» Problem description
Once the line holding "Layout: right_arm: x" is found in the listing below, write it out and each later line exactly, up to and including the one holding "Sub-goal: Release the".

_ _ _ _ _ _ _

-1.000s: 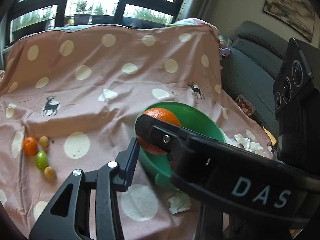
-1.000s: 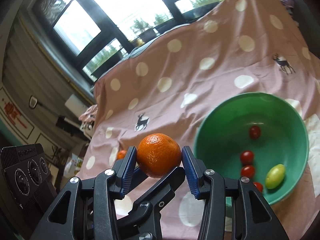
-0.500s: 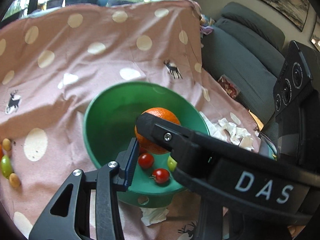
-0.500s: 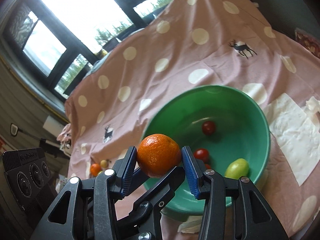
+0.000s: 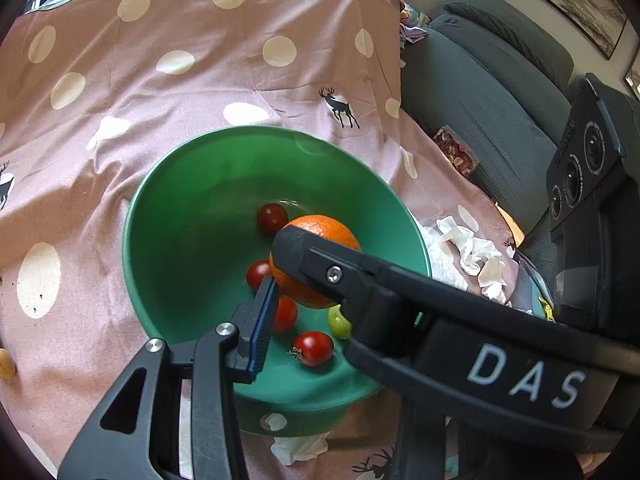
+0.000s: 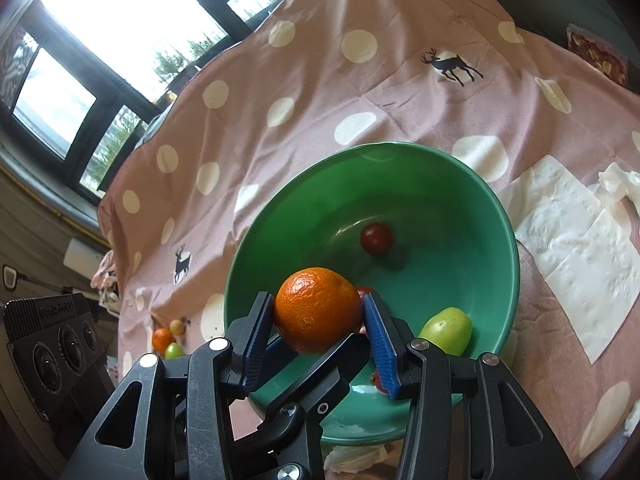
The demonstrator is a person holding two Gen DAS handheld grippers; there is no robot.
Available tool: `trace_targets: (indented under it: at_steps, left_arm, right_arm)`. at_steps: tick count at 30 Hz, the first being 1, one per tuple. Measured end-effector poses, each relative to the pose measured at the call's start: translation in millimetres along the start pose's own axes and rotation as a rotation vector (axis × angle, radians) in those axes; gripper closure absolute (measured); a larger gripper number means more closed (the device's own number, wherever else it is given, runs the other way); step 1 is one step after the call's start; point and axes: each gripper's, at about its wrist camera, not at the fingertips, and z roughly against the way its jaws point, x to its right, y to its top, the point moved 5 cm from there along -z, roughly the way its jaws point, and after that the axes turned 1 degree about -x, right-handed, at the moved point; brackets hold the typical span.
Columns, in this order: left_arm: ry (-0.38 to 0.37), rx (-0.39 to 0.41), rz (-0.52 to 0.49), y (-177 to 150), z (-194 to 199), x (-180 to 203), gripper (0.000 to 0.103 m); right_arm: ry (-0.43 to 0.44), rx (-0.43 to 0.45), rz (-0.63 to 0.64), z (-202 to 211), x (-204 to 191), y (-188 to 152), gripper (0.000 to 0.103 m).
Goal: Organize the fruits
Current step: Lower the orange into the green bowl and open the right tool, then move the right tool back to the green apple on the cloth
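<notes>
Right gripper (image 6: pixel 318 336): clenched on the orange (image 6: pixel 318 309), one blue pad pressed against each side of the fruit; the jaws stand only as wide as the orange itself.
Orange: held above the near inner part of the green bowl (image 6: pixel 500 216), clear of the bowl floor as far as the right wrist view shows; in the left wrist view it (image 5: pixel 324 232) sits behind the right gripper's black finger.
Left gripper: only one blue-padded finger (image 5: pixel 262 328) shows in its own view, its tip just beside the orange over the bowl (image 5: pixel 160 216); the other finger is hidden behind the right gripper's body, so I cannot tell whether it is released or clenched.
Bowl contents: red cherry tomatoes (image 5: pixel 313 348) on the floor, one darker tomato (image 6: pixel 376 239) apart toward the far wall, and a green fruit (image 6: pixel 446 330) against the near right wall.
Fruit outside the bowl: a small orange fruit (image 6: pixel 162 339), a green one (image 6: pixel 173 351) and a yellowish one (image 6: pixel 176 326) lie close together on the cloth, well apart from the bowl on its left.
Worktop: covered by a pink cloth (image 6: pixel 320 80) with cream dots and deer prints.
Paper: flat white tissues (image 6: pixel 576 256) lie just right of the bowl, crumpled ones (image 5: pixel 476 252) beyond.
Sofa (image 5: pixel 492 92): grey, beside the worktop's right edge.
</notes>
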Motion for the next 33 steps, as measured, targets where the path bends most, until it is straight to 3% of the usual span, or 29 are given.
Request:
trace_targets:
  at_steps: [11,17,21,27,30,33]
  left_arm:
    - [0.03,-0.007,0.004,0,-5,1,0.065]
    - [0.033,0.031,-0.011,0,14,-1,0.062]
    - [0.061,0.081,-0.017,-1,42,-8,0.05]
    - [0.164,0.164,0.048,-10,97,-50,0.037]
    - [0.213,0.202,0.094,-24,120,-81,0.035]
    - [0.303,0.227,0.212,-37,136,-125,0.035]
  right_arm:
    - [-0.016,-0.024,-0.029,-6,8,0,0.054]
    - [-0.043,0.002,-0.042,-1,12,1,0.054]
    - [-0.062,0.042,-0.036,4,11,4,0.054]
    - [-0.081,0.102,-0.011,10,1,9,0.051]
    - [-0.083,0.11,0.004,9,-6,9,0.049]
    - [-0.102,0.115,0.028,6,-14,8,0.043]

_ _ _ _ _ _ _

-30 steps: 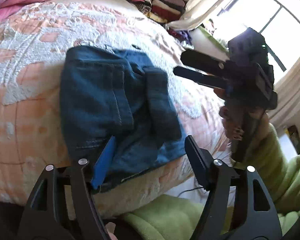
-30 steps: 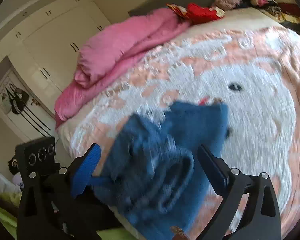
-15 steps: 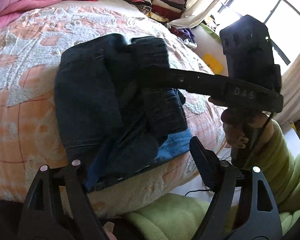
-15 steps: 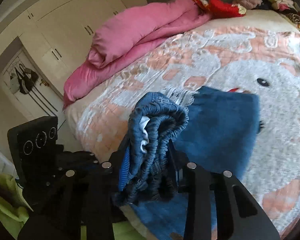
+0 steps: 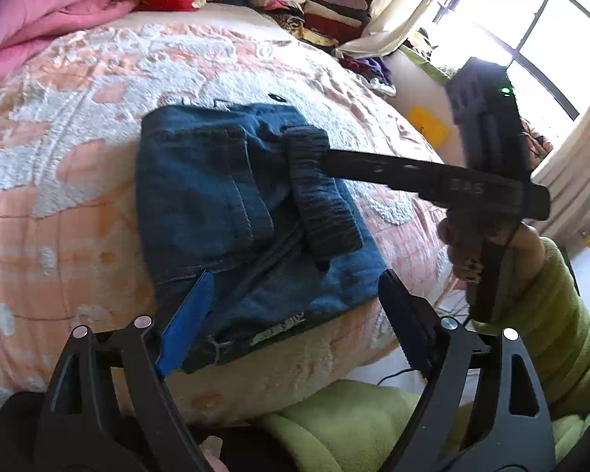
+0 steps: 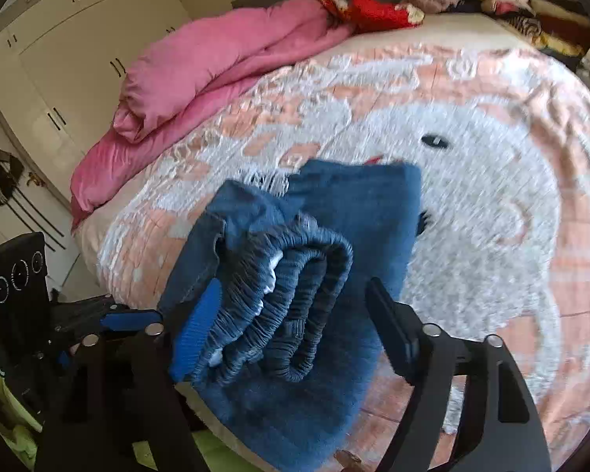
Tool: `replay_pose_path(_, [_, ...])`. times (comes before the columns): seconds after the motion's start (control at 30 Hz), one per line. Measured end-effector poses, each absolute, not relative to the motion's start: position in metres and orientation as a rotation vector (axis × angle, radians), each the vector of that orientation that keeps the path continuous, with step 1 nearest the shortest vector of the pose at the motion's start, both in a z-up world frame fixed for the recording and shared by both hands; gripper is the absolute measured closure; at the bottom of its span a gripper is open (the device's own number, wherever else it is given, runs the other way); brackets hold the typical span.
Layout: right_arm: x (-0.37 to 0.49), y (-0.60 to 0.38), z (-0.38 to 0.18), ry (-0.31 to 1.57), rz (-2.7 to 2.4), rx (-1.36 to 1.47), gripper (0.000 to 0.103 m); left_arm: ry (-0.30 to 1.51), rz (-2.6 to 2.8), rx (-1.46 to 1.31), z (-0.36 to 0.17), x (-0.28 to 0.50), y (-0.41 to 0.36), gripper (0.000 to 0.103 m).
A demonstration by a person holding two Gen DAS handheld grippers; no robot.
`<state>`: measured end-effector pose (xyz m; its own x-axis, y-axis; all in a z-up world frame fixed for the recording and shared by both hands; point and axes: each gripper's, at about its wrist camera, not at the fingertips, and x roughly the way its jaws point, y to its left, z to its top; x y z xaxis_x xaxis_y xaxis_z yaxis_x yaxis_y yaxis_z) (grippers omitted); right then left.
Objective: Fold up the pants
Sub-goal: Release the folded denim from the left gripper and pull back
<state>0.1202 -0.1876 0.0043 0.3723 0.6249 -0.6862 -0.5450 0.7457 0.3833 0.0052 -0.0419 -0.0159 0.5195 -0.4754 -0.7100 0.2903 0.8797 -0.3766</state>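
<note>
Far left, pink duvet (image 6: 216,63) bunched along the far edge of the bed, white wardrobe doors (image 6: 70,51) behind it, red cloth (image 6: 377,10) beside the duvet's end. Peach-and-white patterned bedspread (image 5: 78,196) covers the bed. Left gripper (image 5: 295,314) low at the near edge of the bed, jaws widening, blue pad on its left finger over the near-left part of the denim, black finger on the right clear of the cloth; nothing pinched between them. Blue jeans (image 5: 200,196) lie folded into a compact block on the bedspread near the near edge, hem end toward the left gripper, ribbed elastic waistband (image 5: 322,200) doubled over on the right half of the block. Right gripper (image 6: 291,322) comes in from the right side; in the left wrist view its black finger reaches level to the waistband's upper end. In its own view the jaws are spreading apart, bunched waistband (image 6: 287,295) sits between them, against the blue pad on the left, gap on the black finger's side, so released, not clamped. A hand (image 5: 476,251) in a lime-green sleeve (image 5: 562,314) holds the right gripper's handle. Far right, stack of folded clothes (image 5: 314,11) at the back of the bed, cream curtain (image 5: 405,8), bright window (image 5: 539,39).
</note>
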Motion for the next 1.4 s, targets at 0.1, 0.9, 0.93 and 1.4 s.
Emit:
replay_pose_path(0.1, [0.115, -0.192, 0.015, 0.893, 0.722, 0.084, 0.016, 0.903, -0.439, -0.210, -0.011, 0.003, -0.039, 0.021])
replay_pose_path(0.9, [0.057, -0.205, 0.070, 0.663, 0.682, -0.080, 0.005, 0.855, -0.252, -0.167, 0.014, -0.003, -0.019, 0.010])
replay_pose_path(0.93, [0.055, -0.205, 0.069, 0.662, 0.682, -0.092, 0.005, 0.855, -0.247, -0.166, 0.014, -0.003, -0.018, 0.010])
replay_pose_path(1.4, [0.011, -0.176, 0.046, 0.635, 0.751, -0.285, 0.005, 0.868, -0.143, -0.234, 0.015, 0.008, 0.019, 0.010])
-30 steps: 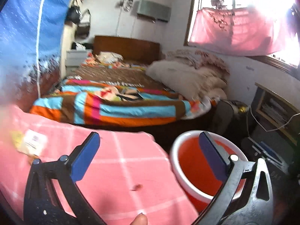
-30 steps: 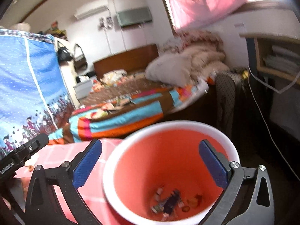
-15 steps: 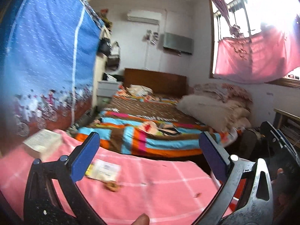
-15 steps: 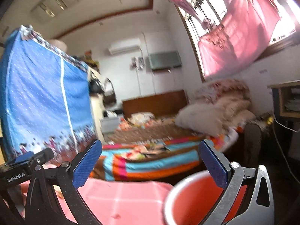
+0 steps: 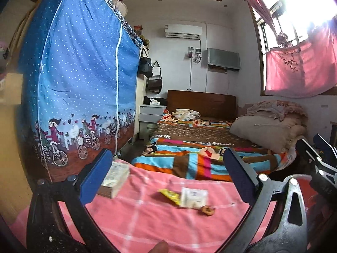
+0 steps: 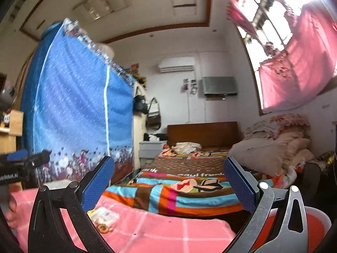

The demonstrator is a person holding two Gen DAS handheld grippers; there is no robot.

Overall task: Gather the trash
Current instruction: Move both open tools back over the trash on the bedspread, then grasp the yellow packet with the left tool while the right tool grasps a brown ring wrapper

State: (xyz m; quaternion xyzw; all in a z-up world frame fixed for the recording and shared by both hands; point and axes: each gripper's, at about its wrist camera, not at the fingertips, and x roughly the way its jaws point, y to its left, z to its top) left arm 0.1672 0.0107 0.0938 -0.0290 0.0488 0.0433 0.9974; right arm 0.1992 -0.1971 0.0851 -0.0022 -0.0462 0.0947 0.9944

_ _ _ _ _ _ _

» Solution to the exercise
Layout: right_arm: x (-0.37 to 0.49), y (-0.60 to 0.38), z (-0.38 to 0.18), ry (-0.31 to 1.57), rz (-2.7 to 2.4), rx (-1.36 to 1.47), gripper (0.000 to 0.103 m); left_arm: ry (-0.30 to 1.51), rz (-2.6 to 2.8), rx (-1.46 to 1.31), z (-0.36 to 0.17), x (-0.28 to 0.50), y (-0.41 to 0.36), gripper (0.000 to 0.103 m).
A demonstration by a person holding two Gen DAS handheld grippers; no robot.
`<state>`: measured end-effector pose (xyz m; its own x-axis, y-axis; all in a z-up world frame fixed for the recording and shared by both hands; point and axes: each gripper's, at about its wrist camera, not at the fingertips, and x roughly the way its jaws point, y to its left, z to its top; x y z xaxis_x xaxis_y xaxis_z yaxis_x yaxis_y yaxis_z) (grippers omitted); right then left.
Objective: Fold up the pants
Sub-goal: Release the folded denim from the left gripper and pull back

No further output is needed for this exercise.